- [DESCRIPTION OF THE TASK]:
When you respond, write out each entry exactly as it stands.

- [INFORMATION PROVIDED]:
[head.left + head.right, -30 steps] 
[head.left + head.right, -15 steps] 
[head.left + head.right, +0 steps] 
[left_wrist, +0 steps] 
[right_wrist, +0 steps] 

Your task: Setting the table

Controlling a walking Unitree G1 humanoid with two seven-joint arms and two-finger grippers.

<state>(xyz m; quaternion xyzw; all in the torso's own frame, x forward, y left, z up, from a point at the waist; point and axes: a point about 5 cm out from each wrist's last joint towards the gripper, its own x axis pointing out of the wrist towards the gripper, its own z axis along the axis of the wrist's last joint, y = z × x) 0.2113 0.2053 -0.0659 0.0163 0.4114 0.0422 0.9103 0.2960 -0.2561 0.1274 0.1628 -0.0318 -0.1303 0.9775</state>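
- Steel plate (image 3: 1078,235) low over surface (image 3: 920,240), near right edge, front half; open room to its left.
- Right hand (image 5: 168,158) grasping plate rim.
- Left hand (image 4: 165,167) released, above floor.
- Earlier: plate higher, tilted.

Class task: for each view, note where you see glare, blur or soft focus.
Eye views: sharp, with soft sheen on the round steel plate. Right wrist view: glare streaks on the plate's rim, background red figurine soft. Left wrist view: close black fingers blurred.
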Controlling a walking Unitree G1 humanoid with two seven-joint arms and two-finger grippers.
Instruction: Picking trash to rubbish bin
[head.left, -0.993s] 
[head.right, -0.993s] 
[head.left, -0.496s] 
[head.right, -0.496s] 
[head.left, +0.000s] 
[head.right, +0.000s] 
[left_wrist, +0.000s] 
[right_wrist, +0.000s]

- [YOUR SOLUTION]:
[head.left + head.right, -30 steps] 
[head.left + head.right, -15 steps] 
[head.left + head.right, +0 steps] 
[left_wrist, +0 steps] 
[right_wrist, +0 steps] 

Your task: Setting the table

Controlling a walking Unitree G1 humanoid with two seven-joint arms and two-finger grippers.

<state>(xyz m; quaternion xyzw; all in the torso's own frame, x forward, y left, z up, from a point at the waist; point and axes: a point about 5 cm out from each wrist's last joint towards the gripper, its own x axis pointing out of the wrist towards the gripper, its own z axis along the axis of the wrist's last joint, y = z × x) 0.2113 0.2053 -0.0659 0.0163 0.4114 0.0422 0.9103 0.2960 -0.2561 0.1274 0.1628 -0.0318 -0.1303 0.9775</state>
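- Steel plate (image 3: 1078,235) low over surface (image 3: 920,240), near right edge, front half; open room to its left.
- Right hand (image 5: 168,158) grasping plate rim.
- Left hand (image 4: 165,167) released, above floor.
- Earlier: plate higher, tilted.

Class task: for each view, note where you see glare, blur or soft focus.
Eye views: sharp, with soft sheen on the round steel plate. Right wrist view: glare streaks on the plate's rim, background red figurine soft. Left wrist view: close black fingers blurred.
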Controlling a walking Unitree G1 humanoid with two seven-joint arms and two-finger grippers.
Instruction: Picking trash to rubbish bin
[head.left, -0.993s] 
[head.right, -0.993s] 
[head.left, -0.496s] 
[head.right, -0.496s] 
[head.left, +0.000s] 
[head.right, +0.000s] 
[left_wrist, +0.000s] 
[right_wrist, +0.000s]

The output is complete as shown.